Influenza virus strains change over time as indicated by minor changes (antigenic shift) or major changes (antigenic drift) in the haemagglutinins (H) and neuraminidases (N) on the surface of the viruses. Antigenic drift sometimes leads to the production of a new haemagglutinin. This occurs more commonly in A than B strains, and can result in a pandemic. Three such pandemics have occurred in the last century.¹ Antigenic drift sometimes occurs in animal species. Avian flu is caused by a type of A strain called A(H5N1).²

The activity of the influenza virus was modest in the five seasons between 2000-2005 compared with the period between 1996-1999. GP consultations during 2000-2005 reached their highest level in England in 2000-2001 (70/100,000).¹

The World Health Organization (WHO) monitors influenza viruses throughout the world and recommends which strains are to be included in the current year's vaccine.³ The UK uses trivalent vaccines (against two strains of influenza A and one of B), which give about 70-80% protection, provided the virus matches the strains against which the vaccine was prepared, and take 10-14 days to produce active antibody levels.¹

• Protection may be less in the elderly, but immunisation has been shown to reduce the incidence of bronchopneumonia, mortality and hospital admission.
• In children it has been shown to reduce influenza-associated respiratory illness in the 1-15 year age group by up to 90%, and may reduce influenza-associated otitis media by up to 30%.^4,5
• The vaccine needs to be given annually to provide protection from the antigenically changed nature of the prevailing virus. In the event of a major antigenic shift liable to cause an epidemic or pandemic, it is likely that a monovalent vaccine would be prepared.
• Immunisation should be carried out between September and early November. Although most cases occur from mid-November, it is not unknown for the influenza season to start earlier.⁶

• Vaccines are normally given intramuscularly into the upper arm or anterolateral thigh.
• If patients have a bleeding disorder, e.g. haemophilia, deep subcutaneous injection is appropriate.
• Children aged <3 require reduced dose of vaccine and all <13 years require a second dose of vaccine 4-6 weeks after the first, if they are receiving the vaccine for the first time, to achieve satisfactory antibody level.
• Influenza vaccine can be given with other vaccines, preferably in different limbs. If both vaccines have to be given in the same limb, the sites should be at least 2.5 cm apart.⁵
• The batch numbers and sites of the vaccines should be recorded in the patient's notes.
• If the vaccine is given for employment purposes, the employer should also keep a record.¹

The percentage uptake for patients aged 65 and over in England in 2007/8 was 74%. Vaccine uptake in risk groups aged under 65 years increased to 45% in England.

• Store at 2-8°C and protect from light.
• Discard if frozen.
• Extremes of temperature can reduce potency. Freezing can cause hairline cracks in the container.
• All vaccines are supplied in the inactive form in pre-filled syringes which should be shaken before use.¹ Dispose of the vaccination equipment in a sealable, puncture-proof sharps box (UN approved BN7390).

All currently available vaccines are grown in embryonic hens' eggs and then chemically inactivated and purified. There are three types available:¹

1. 'Split virion, inactivated' or 'disrupted virus' vaccines - the whole virus is inactivated by exposing to organic solvents or detergents.
2. 'Surface antigen, inactivated' vaccines - these contain haemagglutinin and neuraminidase antigens prepared from disrupted viruses.
3. 'Surface antigen, inactivated virosome' vaccines - these contain haemagglutinin and neuraminidase antigens reconstituted into virosomes with phospholipids.

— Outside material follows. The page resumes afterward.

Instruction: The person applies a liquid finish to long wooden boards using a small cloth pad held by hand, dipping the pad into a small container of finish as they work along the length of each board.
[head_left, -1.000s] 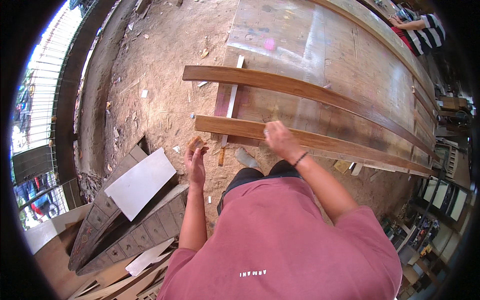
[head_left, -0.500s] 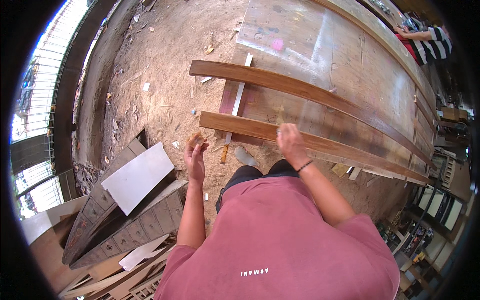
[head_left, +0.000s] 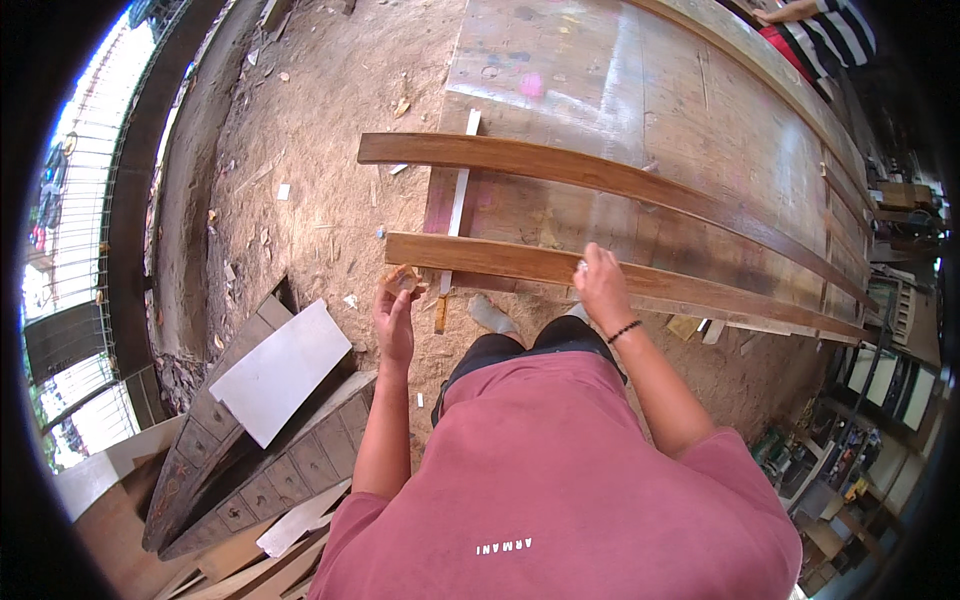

There is no difference between the types of vaccines in efficacy or adverse reactions.¹ Being inactivated, they do not cause the diseases against which they protect. Some vaccines contain the preservative thiomersal and, since rare allergic reactions have been reported, thiomersal-free vaccine should be given if available, especially to children or pregnant women.^7,8 If a thiomersal-free vaccine is not available, the vaccine should still be given, as the benefits of giving it outweigh the risks.

Target group of at-risk for influenza

The 2009/10 national policy is that influenza vaccine should be offered to the following groups⁹ (unchanged from 2008/9):¹⁰

• All those aged 65 years and over
• All those aged 6 months or over in a clinical risk group:

The target groups for a one-off pneumococcal vaccination are very similar (see pneumococcal vaccination article) so often both are given together in "flu clinics".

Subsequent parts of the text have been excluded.